In summary, the PAS stain is clearly indicated if other diagnostic methods are negative and the clinical suspicion for infection is high.  Moreover, it can arguably be used as the single method of choice for the evaluation of onychomycosis.  Nail clippings should be submitted dry in an empty specimen container and the turn-around time is that of  a typical tissue biopsy (usually within than 48 hours following tissue receipt in laboratory).

References:

  1. Weedon D.  Dermatophyte infections. In: Skin Pathology. Harcourt Publishers 1998: 557.

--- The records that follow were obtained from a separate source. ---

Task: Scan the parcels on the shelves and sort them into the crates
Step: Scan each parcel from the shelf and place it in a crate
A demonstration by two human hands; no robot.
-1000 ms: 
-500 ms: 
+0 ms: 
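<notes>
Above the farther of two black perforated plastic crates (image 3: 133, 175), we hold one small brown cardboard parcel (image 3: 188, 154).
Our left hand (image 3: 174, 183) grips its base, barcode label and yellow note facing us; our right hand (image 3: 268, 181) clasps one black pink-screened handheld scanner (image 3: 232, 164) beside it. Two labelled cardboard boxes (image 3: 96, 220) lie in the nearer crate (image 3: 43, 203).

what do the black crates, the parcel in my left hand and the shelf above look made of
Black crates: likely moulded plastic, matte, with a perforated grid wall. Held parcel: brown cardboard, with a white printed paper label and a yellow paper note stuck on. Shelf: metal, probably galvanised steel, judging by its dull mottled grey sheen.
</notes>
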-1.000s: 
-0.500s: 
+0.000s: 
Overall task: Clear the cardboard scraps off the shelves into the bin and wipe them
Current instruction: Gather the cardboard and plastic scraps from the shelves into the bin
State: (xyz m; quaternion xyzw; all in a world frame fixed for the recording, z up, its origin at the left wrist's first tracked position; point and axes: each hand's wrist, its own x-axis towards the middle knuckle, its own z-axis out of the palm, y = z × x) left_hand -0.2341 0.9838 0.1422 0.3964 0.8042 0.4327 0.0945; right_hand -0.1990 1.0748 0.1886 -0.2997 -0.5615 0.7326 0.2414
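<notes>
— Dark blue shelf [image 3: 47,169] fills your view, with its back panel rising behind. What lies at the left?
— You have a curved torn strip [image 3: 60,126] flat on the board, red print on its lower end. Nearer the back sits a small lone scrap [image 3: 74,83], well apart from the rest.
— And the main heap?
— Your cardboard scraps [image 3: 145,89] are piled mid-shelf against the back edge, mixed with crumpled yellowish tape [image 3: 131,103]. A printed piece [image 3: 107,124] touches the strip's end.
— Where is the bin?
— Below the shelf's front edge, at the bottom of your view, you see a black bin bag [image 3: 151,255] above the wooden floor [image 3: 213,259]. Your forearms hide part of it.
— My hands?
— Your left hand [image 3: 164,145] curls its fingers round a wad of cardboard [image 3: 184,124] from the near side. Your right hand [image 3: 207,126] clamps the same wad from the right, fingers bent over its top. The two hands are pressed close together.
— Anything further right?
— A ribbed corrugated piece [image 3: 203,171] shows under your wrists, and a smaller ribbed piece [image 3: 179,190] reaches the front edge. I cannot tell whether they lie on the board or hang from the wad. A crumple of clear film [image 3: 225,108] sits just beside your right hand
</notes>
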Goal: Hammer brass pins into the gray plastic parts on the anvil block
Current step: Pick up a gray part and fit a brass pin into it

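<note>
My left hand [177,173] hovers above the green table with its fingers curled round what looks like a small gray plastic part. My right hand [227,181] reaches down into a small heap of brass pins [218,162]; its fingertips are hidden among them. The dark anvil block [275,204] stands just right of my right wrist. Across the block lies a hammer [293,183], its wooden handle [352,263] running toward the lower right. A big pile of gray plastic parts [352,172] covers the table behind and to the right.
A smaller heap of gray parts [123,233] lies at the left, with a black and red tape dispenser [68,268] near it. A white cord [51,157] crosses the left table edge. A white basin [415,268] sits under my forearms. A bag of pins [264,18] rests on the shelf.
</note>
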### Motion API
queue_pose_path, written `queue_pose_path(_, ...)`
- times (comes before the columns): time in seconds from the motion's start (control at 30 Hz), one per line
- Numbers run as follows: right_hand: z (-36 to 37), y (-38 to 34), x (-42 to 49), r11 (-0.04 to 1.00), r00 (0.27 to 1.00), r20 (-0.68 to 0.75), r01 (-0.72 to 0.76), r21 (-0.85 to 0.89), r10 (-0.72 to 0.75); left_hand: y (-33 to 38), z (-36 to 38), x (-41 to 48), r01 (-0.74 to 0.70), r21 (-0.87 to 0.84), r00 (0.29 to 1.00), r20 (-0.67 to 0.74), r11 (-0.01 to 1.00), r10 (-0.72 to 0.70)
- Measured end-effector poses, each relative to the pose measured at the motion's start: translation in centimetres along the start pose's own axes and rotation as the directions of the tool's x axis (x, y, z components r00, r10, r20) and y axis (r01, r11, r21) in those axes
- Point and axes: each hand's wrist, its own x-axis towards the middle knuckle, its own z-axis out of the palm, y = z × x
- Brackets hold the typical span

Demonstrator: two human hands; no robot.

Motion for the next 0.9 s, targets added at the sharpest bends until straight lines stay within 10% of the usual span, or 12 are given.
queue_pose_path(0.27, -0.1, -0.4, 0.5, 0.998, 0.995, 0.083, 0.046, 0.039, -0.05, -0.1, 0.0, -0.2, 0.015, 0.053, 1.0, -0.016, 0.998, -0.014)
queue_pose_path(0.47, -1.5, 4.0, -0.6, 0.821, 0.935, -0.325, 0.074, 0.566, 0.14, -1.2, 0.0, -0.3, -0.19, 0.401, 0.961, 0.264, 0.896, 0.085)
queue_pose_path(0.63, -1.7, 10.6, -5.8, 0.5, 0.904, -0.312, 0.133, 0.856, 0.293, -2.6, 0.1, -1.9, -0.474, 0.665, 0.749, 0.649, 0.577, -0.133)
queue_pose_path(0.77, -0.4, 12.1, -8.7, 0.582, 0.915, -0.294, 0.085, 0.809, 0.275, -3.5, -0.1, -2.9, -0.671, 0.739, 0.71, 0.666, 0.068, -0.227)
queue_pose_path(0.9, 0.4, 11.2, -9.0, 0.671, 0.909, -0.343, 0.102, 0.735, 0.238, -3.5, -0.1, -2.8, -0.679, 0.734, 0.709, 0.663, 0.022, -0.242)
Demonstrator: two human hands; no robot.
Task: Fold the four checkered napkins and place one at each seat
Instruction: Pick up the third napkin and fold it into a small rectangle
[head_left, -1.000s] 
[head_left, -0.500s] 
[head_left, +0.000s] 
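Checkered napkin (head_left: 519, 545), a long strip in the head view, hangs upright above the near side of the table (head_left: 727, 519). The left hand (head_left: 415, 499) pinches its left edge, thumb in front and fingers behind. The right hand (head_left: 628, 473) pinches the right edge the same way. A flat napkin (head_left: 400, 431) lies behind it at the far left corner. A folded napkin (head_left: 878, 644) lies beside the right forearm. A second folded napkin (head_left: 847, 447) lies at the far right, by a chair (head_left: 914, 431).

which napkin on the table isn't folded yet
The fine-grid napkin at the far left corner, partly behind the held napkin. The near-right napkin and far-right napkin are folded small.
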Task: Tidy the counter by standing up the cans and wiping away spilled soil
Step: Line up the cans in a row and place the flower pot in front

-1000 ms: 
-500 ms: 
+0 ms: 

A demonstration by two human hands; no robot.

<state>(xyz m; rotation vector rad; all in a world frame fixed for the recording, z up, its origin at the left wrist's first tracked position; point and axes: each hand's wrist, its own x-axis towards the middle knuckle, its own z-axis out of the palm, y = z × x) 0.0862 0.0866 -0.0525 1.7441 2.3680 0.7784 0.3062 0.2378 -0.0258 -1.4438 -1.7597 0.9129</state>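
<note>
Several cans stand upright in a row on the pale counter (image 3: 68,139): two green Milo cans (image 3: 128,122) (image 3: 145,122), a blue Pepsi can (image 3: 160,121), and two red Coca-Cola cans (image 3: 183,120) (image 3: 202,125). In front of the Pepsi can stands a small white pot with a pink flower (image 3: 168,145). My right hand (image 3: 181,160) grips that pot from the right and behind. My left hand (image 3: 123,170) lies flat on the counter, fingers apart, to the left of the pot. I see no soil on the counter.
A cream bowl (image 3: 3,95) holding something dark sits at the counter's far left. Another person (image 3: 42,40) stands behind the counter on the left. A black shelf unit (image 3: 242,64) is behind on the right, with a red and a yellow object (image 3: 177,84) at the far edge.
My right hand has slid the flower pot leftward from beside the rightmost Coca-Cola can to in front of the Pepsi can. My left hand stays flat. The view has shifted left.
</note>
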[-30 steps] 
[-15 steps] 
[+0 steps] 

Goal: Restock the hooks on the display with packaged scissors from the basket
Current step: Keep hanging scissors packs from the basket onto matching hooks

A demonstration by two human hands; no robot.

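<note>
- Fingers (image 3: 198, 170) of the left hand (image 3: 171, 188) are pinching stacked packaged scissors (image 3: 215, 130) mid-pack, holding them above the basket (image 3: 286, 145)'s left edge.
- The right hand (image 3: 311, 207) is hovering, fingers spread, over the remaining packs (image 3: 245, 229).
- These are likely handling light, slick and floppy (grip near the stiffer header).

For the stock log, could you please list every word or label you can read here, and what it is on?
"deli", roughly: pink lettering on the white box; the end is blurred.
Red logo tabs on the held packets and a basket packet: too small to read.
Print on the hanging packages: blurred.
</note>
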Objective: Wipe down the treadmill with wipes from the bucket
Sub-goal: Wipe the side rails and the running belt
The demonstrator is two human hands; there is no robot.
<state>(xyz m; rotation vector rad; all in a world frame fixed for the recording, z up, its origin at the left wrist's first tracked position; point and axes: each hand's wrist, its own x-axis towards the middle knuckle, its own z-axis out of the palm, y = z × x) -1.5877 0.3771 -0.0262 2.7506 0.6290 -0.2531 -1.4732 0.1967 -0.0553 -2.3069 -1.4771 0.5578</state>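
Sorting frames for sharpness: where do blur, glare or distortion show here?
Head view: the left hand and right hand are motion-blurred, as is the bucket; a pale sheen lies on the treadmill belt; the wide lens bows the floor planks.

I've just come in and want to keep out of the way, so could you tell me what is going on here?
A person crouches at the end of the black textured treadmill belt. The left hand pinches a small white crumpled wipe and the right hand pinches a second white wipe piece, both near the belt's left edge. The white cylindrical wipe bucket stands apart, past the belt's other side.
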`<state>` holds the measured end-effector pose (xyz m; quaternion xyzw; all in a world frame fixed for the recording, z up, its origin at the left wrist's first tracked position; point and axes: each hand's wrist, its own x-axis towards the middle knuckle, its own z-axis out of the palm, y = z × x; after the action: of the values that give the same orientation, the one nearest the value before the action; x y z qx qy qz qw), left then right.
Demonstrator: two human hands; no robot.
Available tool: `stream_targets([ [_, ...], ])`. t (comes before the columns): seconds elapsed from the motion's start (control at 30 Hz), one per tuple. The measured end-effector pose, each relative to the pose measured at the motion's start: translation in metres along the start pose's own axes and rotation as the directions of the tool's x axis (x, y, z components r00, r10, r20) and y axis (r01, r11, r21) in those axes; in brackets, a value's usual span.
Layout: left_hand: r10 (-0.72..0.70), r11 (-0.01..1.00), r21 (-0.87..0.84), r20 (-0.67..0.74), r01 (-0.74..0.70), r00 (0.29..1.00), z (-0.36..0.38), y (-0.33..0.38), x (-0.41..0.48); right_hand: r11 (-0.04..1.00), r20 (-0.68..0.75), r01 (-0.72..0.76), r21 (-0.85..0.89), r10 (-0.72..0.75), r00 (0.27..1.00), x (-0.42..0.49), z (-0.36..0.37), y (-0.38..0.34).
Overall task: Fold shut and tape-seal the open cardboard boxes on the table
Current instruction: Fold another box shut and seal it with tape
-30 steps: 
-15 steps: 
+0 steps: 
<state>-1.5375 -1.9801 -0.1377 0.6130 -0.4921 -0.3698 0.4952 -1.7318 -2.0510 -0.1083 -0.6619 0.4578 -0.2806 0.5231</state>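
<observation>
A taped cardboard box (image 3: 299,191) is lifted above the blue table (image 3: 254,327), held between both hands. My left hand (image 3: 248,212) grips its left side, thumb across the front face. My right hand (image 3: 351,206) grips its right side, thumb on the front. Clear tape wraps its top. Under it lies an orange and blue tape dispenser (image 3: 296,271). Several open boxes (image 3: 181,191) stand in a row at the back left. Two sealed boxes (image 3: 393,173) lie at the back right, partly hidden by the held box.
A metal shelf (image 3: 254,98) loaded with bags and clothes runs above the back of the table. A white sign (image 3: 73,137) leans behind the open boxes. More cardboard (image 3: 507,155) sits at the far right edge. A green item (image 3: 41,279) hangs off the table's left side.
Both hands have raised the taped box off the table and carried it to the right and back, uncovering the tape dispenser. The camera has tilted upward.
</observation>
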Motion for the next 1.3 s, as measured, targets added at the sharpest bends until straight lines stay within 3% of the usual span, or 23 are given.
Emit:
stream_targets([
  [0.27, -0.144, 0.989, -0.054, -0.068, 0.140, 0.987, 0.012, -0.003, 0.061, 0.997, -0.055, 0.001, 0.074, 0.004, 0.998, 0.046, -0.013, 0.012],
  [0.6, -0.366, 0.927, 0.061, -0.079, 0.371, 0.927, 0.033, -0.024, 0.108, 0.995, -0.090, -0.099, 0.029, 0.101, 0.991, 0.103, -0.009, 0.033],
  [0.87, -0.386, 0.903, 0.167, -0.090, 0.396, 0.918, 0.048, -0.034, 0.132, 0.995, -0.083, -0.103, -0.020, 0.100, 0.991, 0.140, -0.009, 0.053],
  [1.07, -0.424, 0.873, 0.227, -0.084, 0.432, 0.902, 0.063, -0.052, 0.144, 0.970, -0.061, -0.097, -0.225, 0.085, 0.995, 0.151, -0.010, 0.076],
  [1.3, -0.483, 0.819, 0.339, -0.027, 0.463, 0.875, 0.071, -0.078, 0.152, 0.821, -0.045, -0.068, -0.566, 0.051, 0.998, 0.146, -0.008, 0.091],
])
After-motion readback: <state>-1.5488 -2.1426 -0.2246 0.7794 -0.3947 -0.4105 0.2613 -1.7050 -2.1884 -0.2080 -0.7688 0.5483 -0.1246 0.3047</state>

  2. Oppel T, Korting HC. Onychodystrophy and its management. German Medical Science 2003;1:Doc02
  3. Weinberg JM, Koestenblatt EK, Najarian L. Comparison of diagnostic methods in the evaluation of onychomycosis. Am Acad Dermatol 2003;49:193-197.
  4. Karimzadegan-Nia M, Mir-Amin-Mohammadi A, Bouzari N, Firooz A. Comparison of direct smear, culture and histology for the diagnosis of onychomycosis. Aust J Dermatol 2007;48:18-21.
  5. Grover C, Reddy BS, Chaturvedi KU. Onychomycosis and the diagnostic significance of nail biopsy. J Dermatol 2003;30(2):116-22.